Exercise prompt: Quote, without any change, the line that contains "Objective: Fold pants" and all lines that follow it to the end of the data below.

Extracted information:
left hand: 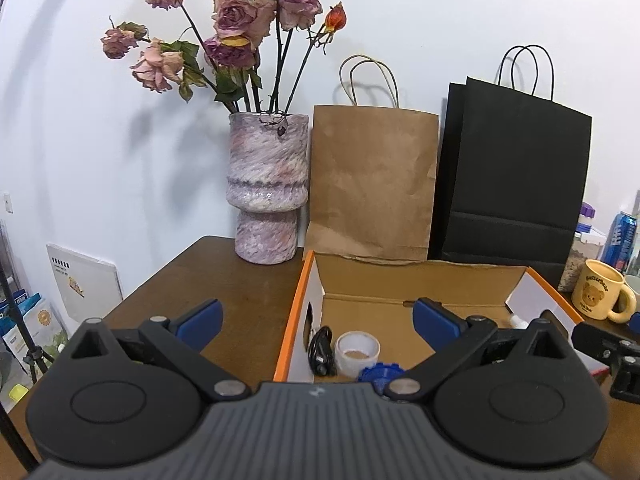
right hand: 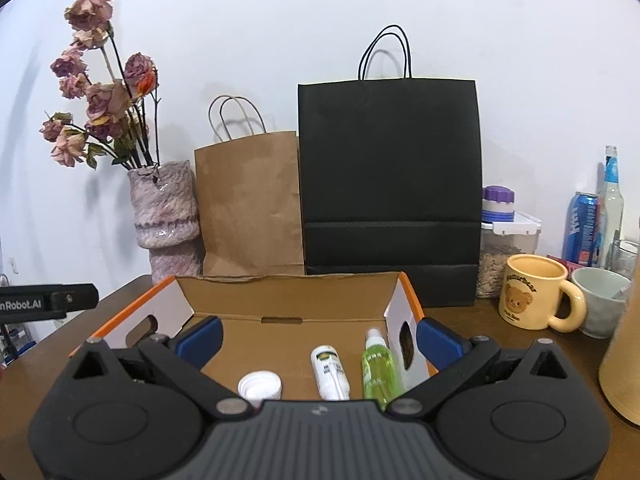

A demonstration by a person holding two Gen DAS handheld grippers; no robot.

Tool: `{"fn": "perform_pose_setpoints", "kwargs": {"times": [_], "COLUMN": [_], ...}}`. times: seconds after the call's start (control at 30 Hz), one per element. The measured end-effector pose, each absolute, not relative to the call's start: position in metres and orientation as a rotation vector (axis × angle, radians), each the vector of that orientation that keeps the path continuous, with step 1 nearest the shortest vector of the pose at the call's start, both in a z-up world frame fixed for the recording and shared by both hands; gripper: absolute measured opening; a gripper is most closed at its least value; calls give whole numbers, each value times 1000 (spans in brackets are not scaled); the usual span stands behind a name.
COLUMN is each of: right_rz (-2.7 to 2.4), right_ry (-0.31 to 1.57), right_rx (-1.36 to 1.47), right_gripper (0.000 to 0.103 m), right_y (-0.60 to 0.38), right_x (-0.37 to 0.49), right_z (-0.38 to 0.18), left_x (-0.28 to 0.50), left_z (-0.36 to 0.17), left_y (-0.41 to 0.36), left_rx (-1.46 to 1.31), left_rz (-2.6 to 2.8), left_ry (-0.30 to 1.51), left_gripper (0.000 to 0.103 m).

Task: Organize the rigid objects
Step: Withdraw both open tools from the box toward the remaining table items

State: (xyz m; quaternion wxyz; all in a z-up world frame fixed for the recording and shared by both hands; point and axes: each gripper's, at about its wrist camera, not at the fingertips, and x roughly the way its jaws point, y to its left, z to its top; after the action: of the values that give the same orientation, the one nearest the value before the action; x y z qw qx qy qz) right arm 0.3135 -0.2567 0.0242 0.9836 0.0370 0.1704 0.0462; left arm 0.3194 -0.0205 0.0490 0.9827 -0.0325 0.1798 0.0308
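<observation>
An open cardboard box (left hand: pixel 308 276) with orange rims stands on the brown table, also in the right wrist view (right hand: pixel 408 292). In the left wrist view it holds a black cable (left hand: pixel 321 351), a white tape roll (left hand: pixel 357 354) and a blue toothed part (left hand: pixel 380 374). The right wrist view shows a white cap (right hand: pixel 259 389), a white bottle (right hand: pixel 329 372) and a green spray bottle (right hand: pixel 378 366) lying inside. My left gripper (left hand: pixel 318 318) is open over the box's left wall, holding nothing. My right gripper (right hand: pixel 319 336) is open above the box, also holding nothing.
A vase of dried roses (left hand: pixel 267 188), a brown paper bag (left hand: pixel 372 184) and a black paper bag (left hand: pixel 516 176) stand against the wall behind the box. To the right are a yellow bear mug (right hand: pixel 534 292), a white cup (right hand: pixel 600 300), a blue can (right hand: pixel 582 228), a glass bottle (right hand: pixel 612 204) and a food container (right hand: pixel 506 256).
</observation>
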Motion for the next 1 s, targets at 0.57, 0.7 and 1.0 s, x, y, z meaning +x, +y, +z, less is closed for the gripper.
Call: {"fn": "perform_pose_setpoints", "kwargs": {"times": [0.57,0.7,1.0], "right_rz": [104,101,115], "right_ry": [380,408,466], "right_rx": [52,55,36], "right_gripper": [103,103,103], "right_y": [-256,-254,-249], "right_x": [228,209,183], "right_z": [6,-4,-19], "left_x": [245,229,203], "left_z": [39,30,8], "left_y": [-9,-9,-2], "left_rx": [-51,-36,-25], "left_rz": [44,31,28], "left_ry": [364,380,439], "left_gripper": [103,103,103]}}
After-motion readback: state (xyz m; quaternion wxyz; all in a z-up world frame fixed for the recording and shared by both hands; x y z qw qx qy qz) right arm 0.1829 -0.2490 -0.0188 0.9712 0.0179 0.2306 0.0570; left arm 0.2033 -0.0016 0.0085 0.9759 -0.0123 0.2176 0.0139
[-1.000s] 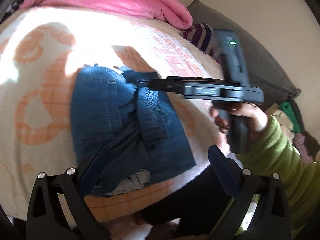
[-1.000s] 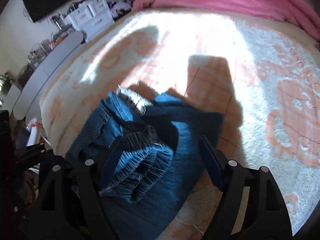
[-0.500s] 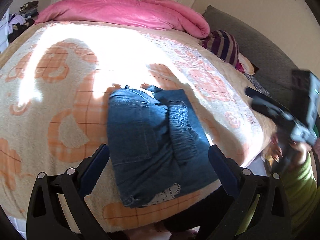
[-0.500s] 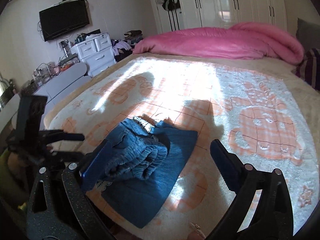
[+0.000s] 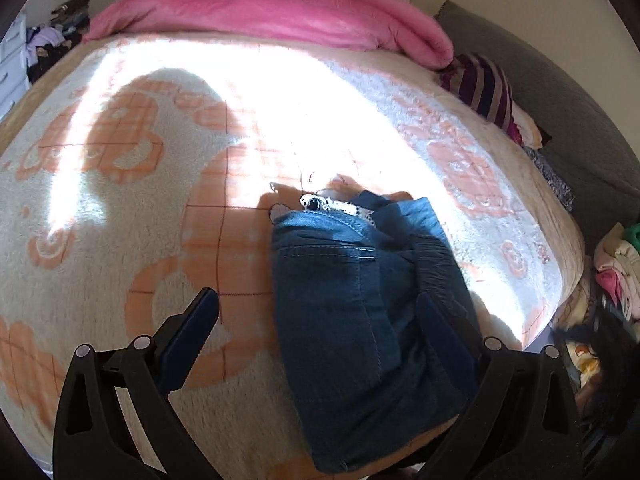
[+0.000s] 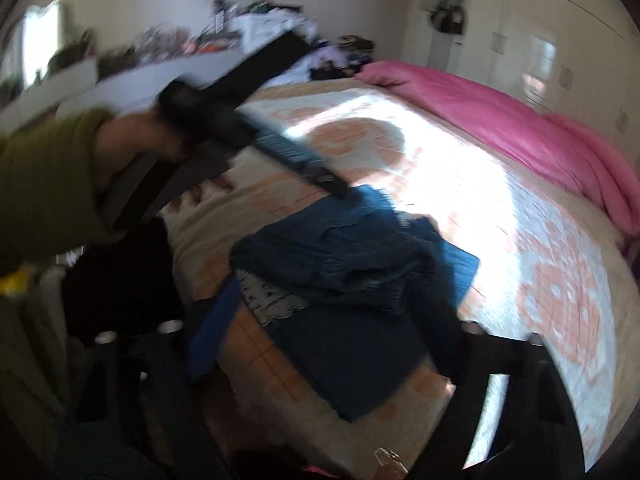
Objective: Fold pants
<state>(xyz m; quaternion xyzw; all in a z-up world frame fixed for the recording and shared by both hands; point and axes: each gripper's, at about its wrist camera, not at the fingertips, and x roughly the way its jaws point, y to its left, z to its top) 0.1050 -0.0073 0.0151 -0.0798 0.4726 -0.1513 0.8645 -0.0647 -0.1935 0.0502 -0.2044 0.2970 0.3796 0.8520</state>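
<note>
Left wrist view: the pants (image 5: pixel 360 312) lie folded into a thick denim bundle near the front edge of the bed (image 5: pixel 120 208), a white lace hem peeking out at the far end. The left gripper (image 5: pixel 316 344) hangs over the bundle with its jaws wide apart, nothing between the pads. In the blurred right wrist view the right gripper (image 6: pixel 332 332) also hovers above the denim with its jaws closing, and as far as the blur allows, no cloth is caught between them.

The fold looks close to done — what remains is probably tidying or one last fold. To do that well, bring both grippers down on matching corners of the near edge, pinch all layers together, and lift evenly so the loose upper flap does not slide off. The bundle sits close to the bed's edge — pull away from it, not towards it.
</note>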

Solved exercise:
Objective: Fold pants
<state>(xyz m; quaternion xyzw; all in a z-up world frame fixed for the recording and shared by both hands; point and axes: each gripper's, at about its wrist camera, not at the fingertips, and x roughly the way its jaws point, y to its left, z to its top) 0.1050 -0.0073 0.0151 -0.0798 0.4726 -0.1513 0.8645 -0.0647 -0.1935 0.0502 -0.2044 0.2970 0.3796 0.8520</state>
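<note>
Left wrist view: the pants (image 5: pixel 360 312) lie folded into a thick denim bundle near the front edge of the bed (image 5: pixel 120 208), a white lace hem peeking out at the far end. The left gripper (image 5: pixel 316 344) hangs over the bundle with its jaws wide apart, nothing between the pads. In the blurred right wrist view the right gripper (image 6: pixel 332 332) also hovers above the denim with its jaws closing, and as far as the blur allows, no cloth is caught between them.

The fold looks close to done — what remains is probably tidying or one last fold. To do that well, bring both grippers down on matching corners of the near edge, pinch all layers together, and lift evenly so the loose upper flap does not slide off. The bundle sits close to the bed's edge — pull away from it, not towards it.
</note>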

The output for this exercise is now complete.